(Records from a collection)
═══

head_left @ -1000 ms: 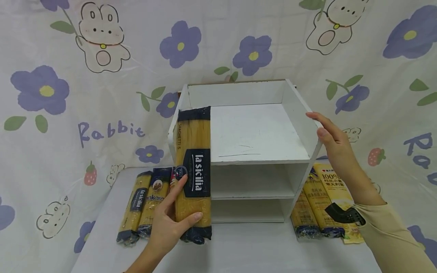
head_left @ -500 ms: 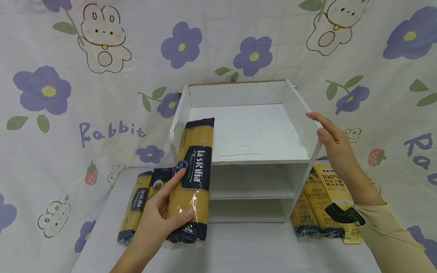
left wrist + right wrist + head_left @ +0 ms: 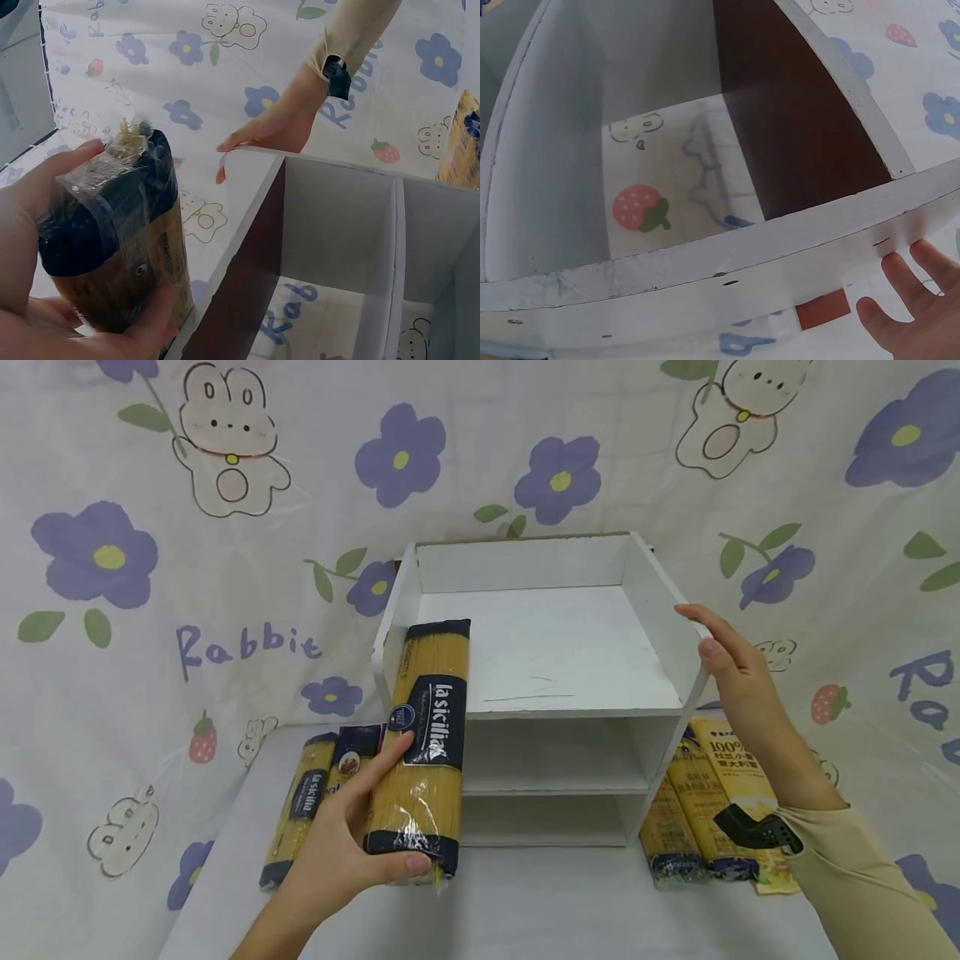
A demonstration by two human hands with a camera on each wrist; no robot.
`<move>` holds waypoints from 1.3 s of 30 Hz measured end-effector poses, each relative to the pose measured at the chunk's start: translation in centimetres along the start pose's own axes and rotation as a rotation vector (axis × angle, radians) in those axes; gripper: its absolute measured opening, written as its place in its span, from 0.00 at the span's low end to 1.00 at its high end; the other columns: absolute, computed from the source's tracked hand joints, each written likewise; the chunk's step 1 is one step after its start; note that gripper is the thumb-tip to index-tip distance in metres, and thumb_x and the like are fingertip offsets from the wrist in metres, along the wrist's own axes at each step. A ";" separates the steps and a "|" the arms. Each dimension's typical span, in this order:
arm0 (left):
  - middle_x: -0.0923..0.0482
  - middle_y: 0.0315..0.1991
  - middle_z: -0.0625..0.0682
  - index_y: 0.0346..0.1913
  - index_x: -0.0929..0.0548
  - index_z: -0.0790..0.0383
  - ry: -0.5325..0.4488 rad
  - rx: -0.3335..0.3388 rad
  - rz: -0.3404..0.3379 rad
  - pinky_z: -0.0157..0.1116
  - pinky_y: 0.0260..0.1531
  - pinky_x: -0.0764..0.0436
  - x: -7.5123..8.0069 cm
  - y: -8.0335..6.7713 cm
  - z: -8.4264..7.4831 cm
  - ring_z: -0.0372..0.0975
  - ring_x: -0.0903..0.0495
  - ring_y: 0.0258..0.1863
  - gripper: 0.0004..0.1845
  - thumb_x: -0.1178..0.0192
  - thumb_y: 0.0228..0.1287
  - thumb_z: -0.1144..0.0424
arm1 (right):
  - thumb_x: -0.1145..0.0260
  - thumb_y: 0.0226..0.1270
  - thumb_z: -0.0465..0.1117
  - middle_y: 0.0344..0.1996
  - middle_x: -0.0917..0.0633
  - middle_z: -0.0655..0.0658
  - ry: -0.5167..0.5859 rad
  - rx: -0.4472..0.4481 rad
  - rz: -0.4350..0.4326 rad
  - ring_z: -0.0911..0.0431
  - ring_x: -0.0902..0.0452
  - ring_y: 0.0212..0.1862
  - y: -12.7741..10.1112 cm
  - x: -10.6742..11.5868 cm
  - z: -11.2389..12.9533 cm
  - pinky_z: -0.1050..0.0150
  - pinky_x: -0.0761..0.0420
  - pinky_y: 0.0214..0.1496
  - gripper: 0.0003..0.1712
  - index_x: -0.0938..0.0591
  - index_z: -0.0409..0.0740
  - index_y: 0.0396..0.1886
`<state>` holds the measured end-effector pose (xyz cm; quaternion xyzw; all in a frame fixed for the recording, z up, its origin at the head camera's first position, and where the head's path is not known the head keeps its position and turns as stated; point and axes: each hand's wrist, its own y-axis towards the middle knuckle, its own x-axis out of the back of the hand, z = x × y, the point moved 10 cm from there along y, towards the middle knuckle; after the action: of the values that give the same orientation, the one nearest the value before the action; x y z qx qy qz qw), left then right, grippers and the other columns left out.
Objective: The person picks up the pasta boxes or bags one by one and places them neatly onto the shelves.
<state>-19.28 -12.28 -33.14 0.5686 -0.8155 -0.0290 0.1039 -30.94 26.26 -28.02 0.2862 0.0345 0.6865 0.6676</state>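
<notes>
My left hand (image 3: 330, 852) grips a pack of spaghetti (image 3: 420, 797), yellow in clear film with dark blue ends and a "la sicilia" label. The thumb lies across its lower end, the index finger along its side. The pack leans back, its top overlapping the left front of a white shelf unit (image 3: 562, 647). The left wrist view shows the pack's crinkled blue end (image 3: 90, 225) between thumb and fingers. My right hand (image 3: 738, 681) rests on the unit's right side panel, fingertips at its edge. In the right wrist view, its fairly straight fingers (image 3: 907, 281) touch the panel.
Packs of spaghetti (image 3: 300, 810) lie on the white table (image 3: 525, 910) left of the unit, partly behind my left arm. Several more pasta packs (image 3: 705, 802) lie to its right, partly behind my right forearm. A patterned cloth (image 3: 480, 435) hangs behind.
My left hand has drawn the spaghetti pack lower and tilted its top back, and the hand has shifted slightly left and down. The right hand has stayed on the side panel.
</notes>
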 end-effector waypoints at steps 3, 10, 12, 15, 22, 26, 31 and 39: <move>0.50 0.79 0.44 0.76 0.39 0.39 -0.009 0.032 -0.034 0.28 0.58 0.22 0.3 0.4 0.3 0.45 0.35 0.70 0.49 0.25 0.52 0.60 | 0.56 0.81 0.47 0.78 0.40 0.53 0.011 -0.001 0.004 0.51 0.47 0.78 0.0 -0.1 0.0 0.26 0.50 0.73 0.26 0.35 0.58 0.75; 0.46 0.78 0.44 0.74 0.37 0.35 0.020 0.053 -0.091 0.28 0.58 0.22 1.0 1.3 0.9 0.39 0.30 0.67 0.46 0.26 0.54 0.57 | 0.56 0.81 0.46 0.78 0.41 0.54 -0.014 0.000 0.004 0.48 0.48 0.80 0.0 -0.1 -0.1 0.24 0.49 0.72 0.26 0.35 0.59 0.75; 0.43 0.77 0.44 0.74 0.37 0.35 0.031 0.055 -0.106 0.27 0.58 0.22 1.1 1.6 0.9 0.40 0.30 0.66 0.45 0.26 0.55 0.56 | 0.56 0.81 0.46 0.78 0.41 0.54 -0.011 0.003 0.005 0.48 0.49 0.80 0.0 -0.1 -0.1 0.24 0.50 0.72 0.26 0.35 0.58 0.75; 0.41 0.76 0.44 0.73 0.36 0.34 0.037 0.063 -0.117 0.28 0.56 0.21 1.3 1.9 1.0 0.40 0.28 0.64 0.44 0.27 0.55 0.57 | 0.55 0.81 0.46 0.78 0.41 0.53 0.004 0.003 0.006 0.48 0.49 0.80 0.0 -0.2 -0.1 0.25 0.52 0.73 0.26 0.35 0.58 0.75; 0.39 0.74 0.45 0.73 0.36 0.35 0.026 0.068 -0.125 0.30 0.53 0.18 1.3 2.8 0.6 0.39 0.25 0.60 0.44 0.27 0.55 0.60 | 0.55 0.81 0.47 0.78 0.41 0.53 0.021 0.001 0.000 0.48 0.51 0.80 0.0 -0.1 -0.1 0.25 0.54 0.73 0.26 0.34 0.58 0.75; 0.37 0.74 0.44 0.73 0.34 0.37 0.065 0.057 -0.158 0.29 0.52 0.18 1.6 3.2 0.0 0.39 0.23 0.60 0.42 0.27 0.56 0.62 | 0.55 0.81 0.47 0.78 0.41 0.53 0.038 -0.001 0.003 0.48 0.53 0.81 0.1 -0.1 -0.1 0.26 0.57 0.75 0.26 0.34 0.58 0.75; 0.27 0.69 0.49 0.71 0.30 0.41 0.182 0.037 -0.233 0.27 0.45 0.18 2.5 3.6 -0.7 0.40 0.20 0.53 0.39 0.27 0.57 0.60 | 0.54 0.81 0.46 0.78 0.42 0.53 0.037 -0.003 0.006 0.48 0.53 0.81 0.0 -0.1 -0.2 0.27 0.56 0.75 0.26 0.34 0.58 0.75; 0.18 0.58 0.53 0.69 0.27 0.40 0.306 -0.009 -0.294 0.29 0.40 0.18 3.4 4.4 -1.1 0.39 0.19 0.42 0.36 0.27 0.56 0.57 | 0.54 0.80 0.47 0.78 0.41 0.52 0.057 0.001 0.004 0.49 0.52 0.81 0.1 0.0 -0.1 0.27 0.57 0.76 0.26 0.34 0.57 0.75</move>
<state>-24.27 -13.79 -30.86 0.6789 -0.6983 0.0394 0.2237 -31.03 26.25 -28.05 0.2668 0.0532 0.6955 0.6650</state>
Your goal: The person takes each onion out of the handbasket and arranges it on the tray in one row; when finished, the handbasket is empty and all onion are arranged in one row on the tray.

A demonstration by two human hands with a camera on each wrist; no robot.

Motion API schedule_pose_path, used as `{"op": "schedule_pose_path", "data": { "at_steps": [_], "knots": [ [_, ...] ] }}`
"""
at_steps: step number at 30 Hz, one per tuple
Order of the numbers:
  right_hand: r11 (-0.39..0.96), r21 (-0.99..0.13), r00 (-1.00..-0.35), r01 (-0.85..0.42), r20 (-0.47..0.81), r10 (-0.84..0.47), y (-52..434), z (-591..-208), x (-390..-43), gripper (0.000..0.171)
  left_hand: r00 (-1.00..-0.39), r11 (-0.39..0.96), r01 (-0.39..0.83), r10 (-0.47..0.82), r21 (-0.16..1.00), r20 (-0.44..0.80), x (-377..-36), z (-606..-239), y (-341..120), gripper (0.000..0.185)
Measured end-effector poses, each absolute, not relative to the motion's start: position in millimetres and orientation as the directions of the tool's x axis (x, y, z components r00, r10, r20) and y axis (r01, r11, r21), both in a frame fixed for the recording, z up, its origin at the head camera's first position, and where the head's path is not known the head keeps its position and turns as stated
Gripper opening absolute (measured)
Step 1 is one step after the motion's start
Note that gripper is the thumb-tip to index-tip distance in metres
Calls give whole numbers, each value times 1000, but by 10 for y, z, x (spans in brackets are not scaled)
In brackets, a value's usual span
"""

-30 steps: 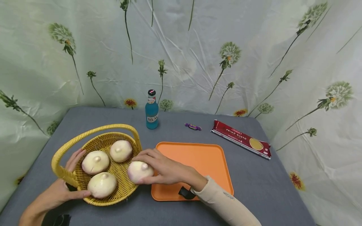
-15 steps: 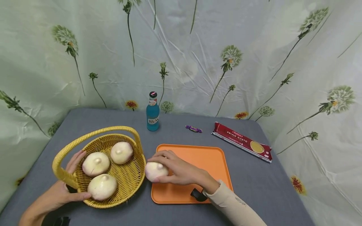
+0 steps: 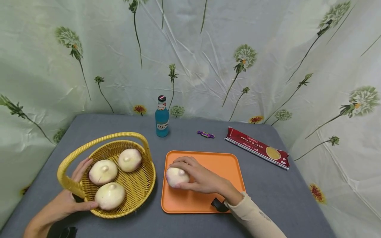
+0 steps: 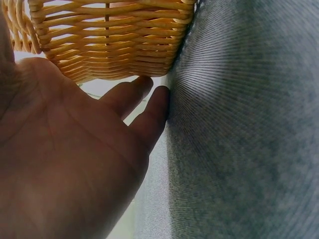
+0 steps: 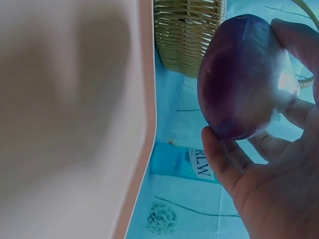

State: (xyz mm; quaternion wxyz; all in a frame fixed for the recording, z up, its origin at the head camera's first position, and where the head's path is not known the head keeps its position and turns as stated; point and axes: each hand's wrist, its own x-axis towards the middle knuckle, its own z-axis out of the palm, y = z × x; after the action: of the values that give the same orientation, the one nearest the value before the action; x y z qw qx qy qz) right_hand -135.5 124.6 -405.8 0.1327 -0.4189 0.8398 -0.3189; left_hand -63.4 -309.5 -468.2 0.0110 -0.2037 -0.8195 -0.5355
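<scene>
— So, what do we meet first, at far left?
— Our left hand [image 3: 63, 201], spread round the side of the basket [image 3: 137, 185], thumb at the rim. In the left wrist view we make out only two fingertips near its base; the other fingers are lost to us there.
— And inside the basket?
— We count three: the left turnip [image 3: 103, 172], the front turnip [image 3: 110, 196] and the rear turnip [image 3: 130, 160]. Their undersides are hidden from us.
— Then the bottle [image 3: 162, 123]?
— Upright behind. We read RLW, but in the right wrist view the hand and its load hide the top.
— Where is the held turnip [image 3: 175, 177]?
— Over the left part of the tray [image 3: 221, 165], apart from its surface. Our right hand [image 3: 202, 178] pinches it between thumb and fingers; together they cover some of the tray.
— Farther right?
— The sweet [image 3: 205, 134], its lettering too small for us, and the sleeve [image 3: 256, 215], print blurred, cut off by the bottom edge. Last, we have the pack [image 3: 256, 147], lying at a slant; we can read PRIMO GUSTO, not the smallest print.
</scene>
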Motion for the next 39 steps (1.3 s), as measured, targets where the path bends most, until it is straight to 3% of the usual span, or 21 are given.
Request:
{"op": "schedule_pose_path", "data": {
  "at_steps": [39],
  "knots": [
    [574, -633, -772, -519, 60, -632, 1960, -4192, -1227, 54, -926, 355, 323, 308, 877, 217, -623, -4673, -3080, 129]
  ]
}}
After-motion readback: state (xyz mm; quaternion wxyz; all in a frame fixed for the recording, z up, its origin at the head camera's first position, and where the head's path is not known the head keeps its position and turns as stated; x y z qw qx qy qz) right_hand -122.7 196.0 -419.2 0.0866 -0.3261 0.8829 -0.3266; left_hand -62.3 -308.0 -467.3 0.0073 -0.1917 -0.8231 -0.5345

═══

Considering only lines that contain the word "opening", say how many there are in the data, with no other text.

### Task solution:
2